A technology company whose product design — hardware casing, interface layout, or industrial design — is registered with the Intellectual Property Department under Cap. 522 and which wishes to authorise a contract manufacturer in Guangdong or elsewhere to produce goods incorporating that design for sale in Hong Kong and export markets needs a Design Licence Agreement specifying the permitted territory, production volumes, quality control standards, and royalty or licence fee arrangements.
A brand owner who has licensed their trademark to a licensee and wishes to simultaneously licence the associated product design to confirm visual consistency between the trademark licence and the design application needs a Design Licence Agreement that dovetails with the trademark licence — covering the same territory, distribution channels, quality control requirements, and term.
A company acquiring a business that includes licensed design rights — where the target company holds a design licence from a third party — needs to review the existing Design Licence Agreement to confirm whether the licence is assignable to the acquirer, and may need a new or novated Design Licence Agreement to regularise the licensor relationship post-acquisition.
A Hong Kong design school, university, or incubator that has developed designs in collaboration with students or researchers, where intellectual property rights may be shared between the institution and the creators, needs a Design Licence Agreement to formalise the authorisation for commercialisation, royalty-sharing, and quality control arrangements.
A licensor whose existing Design Licence Agreement is approaching expiry and who wishes to renew the licence on updated terms — for example, extending the territory, adjusting the royalty rate in line with market conditions, or expanding the permitted product categories — needs a new or amended Design Licence Agreement to document the renewed terms.
What to Include in Your Design Licence Agreement (Hong Kong)
A Design Licence Agreement in Hong Kong governed by the Registered Designs Ordinance (Cap. 522) and the Copyright Ordinance (Cap. 528) must include the following key elements to be legally effective and commercially protective for both licensor and licensee.
Party identification: Full legal names and addresses of the licensor and licensee. For companies, the Companies Registry registration number under Cap. 622 should be stated. The licensor must be the registered owner of the design right (or the holder of an existing exclusive licence with sub-licensing rights) to have authority to grant the licence.
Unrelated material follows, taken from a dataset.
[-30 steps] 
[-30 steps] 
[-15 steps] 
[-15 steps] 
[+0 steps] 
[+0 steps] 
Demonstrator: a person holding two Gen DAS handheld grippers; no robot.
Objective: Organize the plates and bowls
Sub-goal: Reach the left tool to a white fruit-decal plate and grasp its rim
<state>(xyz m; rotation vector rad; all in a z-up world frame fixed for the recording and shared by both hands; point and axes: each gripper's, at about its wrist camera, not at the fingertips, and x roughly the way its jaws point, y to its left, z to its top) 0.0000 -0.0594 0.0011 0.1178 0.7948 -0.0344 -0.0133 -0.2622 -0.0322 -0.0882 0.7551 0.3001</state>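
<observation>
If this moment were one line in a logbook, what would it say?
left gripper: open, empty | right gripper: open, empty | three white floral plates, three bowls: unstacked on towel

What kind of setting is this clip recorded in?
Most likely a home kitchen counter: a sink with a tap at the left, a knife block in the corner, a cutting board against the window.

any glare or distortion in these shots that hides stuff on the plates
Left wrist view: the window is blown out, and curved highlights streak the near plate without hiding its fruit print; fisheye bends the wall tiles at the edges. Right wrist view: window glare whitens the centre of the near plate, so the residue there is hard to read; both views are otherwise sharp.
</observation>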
Design identification: A precise description of the design being licensed — for registered designs, the registered design number, the registration date, the current registration expiry date, and the Intellectual Property Department (IPD) certificate reference; for unregistered designs protected as copyright under Cap. 528, a description of the artistic work and the first date of creation or publication. Attaching the registered design certificate or a copy of the design drawings as a schedule to the agreement eliminates ambiguity about what is being licensed.
Scope of licence: The specific uses for which the licensee is authorised to use the design — the types of products or product categories on which the design may be applied, the distribution channels permitted (wholesale, retail, online, export), and any restrictions on use (for example, prohibiting use on categories of goods that compete with the licensor's own products).
Territory: The geographic scope of the licence — whether limited to Hong Kong SAR, extending to mainland China, or covering other specified jurisdictions. The Registered Designs Ordinance (Cap. 522) protects designs only in Hong Kong; separate licence rights for mainland China require authorisation under China's Design Patent regime administered by the China National Intellectual Property Administration (CNIPA).
Exclusivity: Whether the licence is exclusive (only the licensee may use the design in the licensed territory — the licensor cannot use or licence the design to others within that scope) or non-exclusive (the licensor can grant other licences concurrently). An exclusive licence under Cap. 522 must be in writing and signed by the licensor to be legally effective as an exclusive licence.
Royalties and fees: The royalty rate (expressed as a percentage of net sales of licensed products) or a fixed licence fee, the royalty reporting period (quarterly or semi-annually), the payment currency (HKD, with no GST or VAT applicable), audit rights allowing the licensor to inspect the licensee's sales records to verify royalty calculations, and minimum annual royalty commitments (if any). Under the Inland Revenue Ordinance (Cap. 112), royalty payments may be subject to withholding tax deductions depending on the tax residency of the licensor.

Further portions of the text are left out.